New FCC Rules Will Make TV/TV-Like Devices Accessible!

Dear Advocates:

The Federal Communications Commission (FCC) has just announced that it will be publishing final regulations requiring that virtually all TV and TV-like devices must be accessible through audible controls, guides and menus! This action by the FCC is the result of an unprecedented outpouring by the vision loss community demanding greater accessibility. Advocates will recall that there had been attempts by some industry groups to thwart the intent of the historic Twenty-First Century Communications and Video Accessibility Act (CVAA) to revolutionize the television viewing experience for people with disabilities. AFB, along with the American Council of the Blind (ACB) successfully negotiated with leading industry advocates to craft the consensus that the FCC ultimately used to adopt their new rules. Under this consensus, virtually all TV and TV-like devices, inclusive of tablets and smart phones, receiving digital video programming must be accessible through audible controls. The rules do apply a slightly different degree of accessibility requirements on devices that depend on additional equipment, such as a so-called cable card. However, even in such instances, the devices must be accessible but will only be required to be provided upon request. All other devices must be accessible as a matter of course unless the manufacturer can demonstrate that accessibility was not achievable.

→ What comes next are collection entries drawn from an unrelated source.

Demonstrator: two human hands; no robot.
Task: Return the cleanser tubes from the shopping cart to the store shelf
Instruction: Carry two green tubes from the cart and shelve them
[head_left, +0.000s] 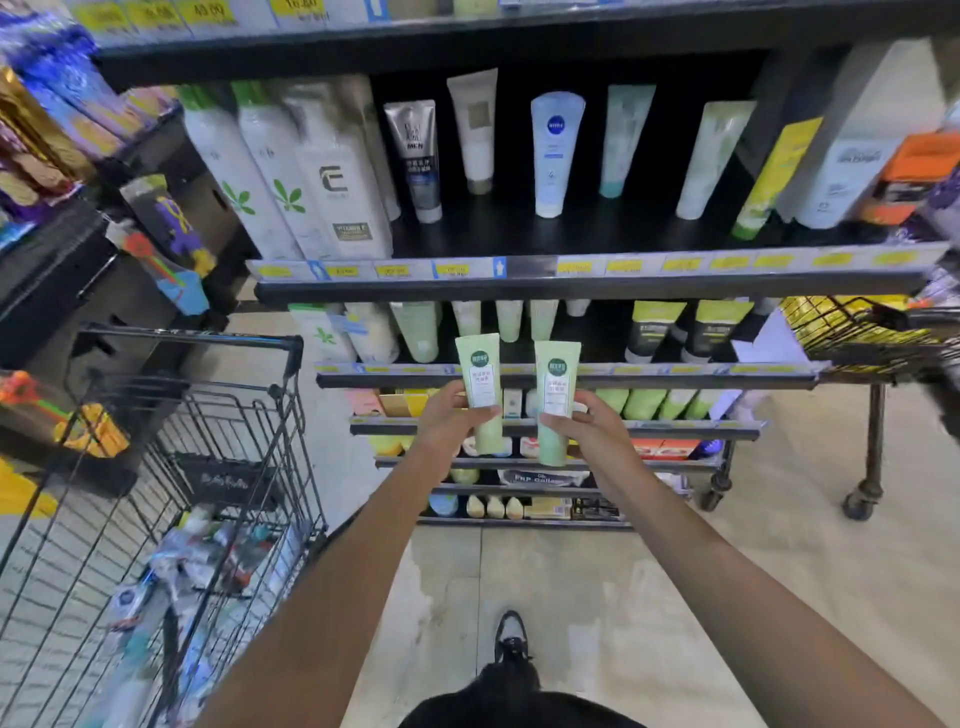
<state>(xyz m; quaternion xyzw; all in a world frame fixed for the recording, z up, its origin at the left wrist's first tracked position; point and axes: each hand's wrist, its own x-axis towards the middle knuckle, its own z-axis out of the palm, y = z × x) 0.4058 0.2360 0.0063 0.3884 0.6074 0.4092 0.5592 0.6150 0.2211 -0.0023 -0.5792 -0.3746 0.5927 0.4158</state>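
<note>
A: Hands first. What are they doing?

B: Left hand (451, 415) has its fingers and thumb curled round a pale green cleanser tube (481, 391), gripping it near the lower half. Right hand (581, 427) holds a second green tube (556, 400) the same way, thumb across the front, fingers wrapped behind.

A: How do the tubes sit?

B: Both upright, flat crimped ends up, labels toward the camera. They stand side by side, close but apart, raised in front of the store shelf (571, 375).

A: Which level?

B: Their tops overlap the row where matching pale green tubes (511, 319) stand, just above the price strip. Neither held tube rests on a shelf board; both are in the air in front of it.

A: And the cart?

B: The shopping cart (197, 415) is on the left, black wire, just beside the left forearm. Several packaged items (208, 551) lie in its bottom, too blurred to tell what they are.

A: Anything else?

B: On the higher shelf a blue and white tube (555, 156) and a grey tube (415, 156) stand apart from one another. A wire basket on wheels (857, 332) sits at the right. One dark shoe (510, 636) shows on the tiled floor (649, 597).
</note>
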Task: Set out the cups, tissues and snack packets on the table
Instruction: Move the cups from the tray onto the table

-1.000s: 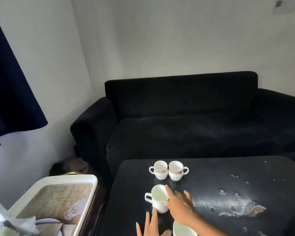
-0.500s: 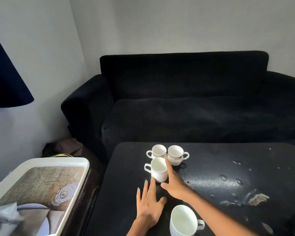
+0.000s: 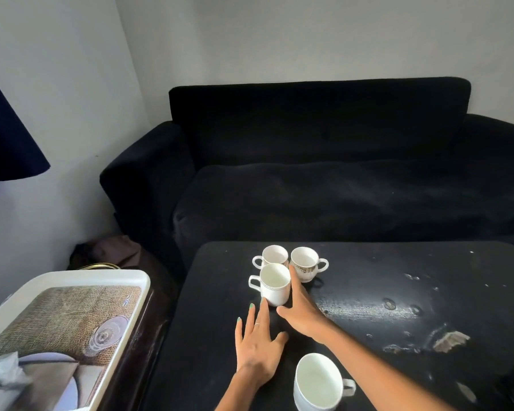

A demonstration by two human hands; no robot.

This rulemaking is the last of the many rulemaking proceedings implementing the CVAA which, along with requirements for described TV programming and accessible advanced communications services such as text messaging and email, will forever change the way people who are blind or visually impaired can fully use and enjoy the most ubiquitous technologies on the market today.

Once the final official version of the new rules has been published, there will be more to say about the details. As with all of the FCC's regulations, they will only work to the extent that our community makes use of them through ongoing advocacy. And if history is our guide in this regard, these new rules will be a tremendous success. When our community was called upon to make our voices heard, you were heard in no uncertain terms. Your advocacy made this transformative achievement possible. It will be up to all of us to continue to hold companies accountable for their responsibilities under these new rules to make their video programming devices fully accessible to us.

You did it! Congratulations, and thank you!

Mark Richert, Esq.
Director, Public Policy, AFB

October 30, 2013
(Highlighting added by ADP)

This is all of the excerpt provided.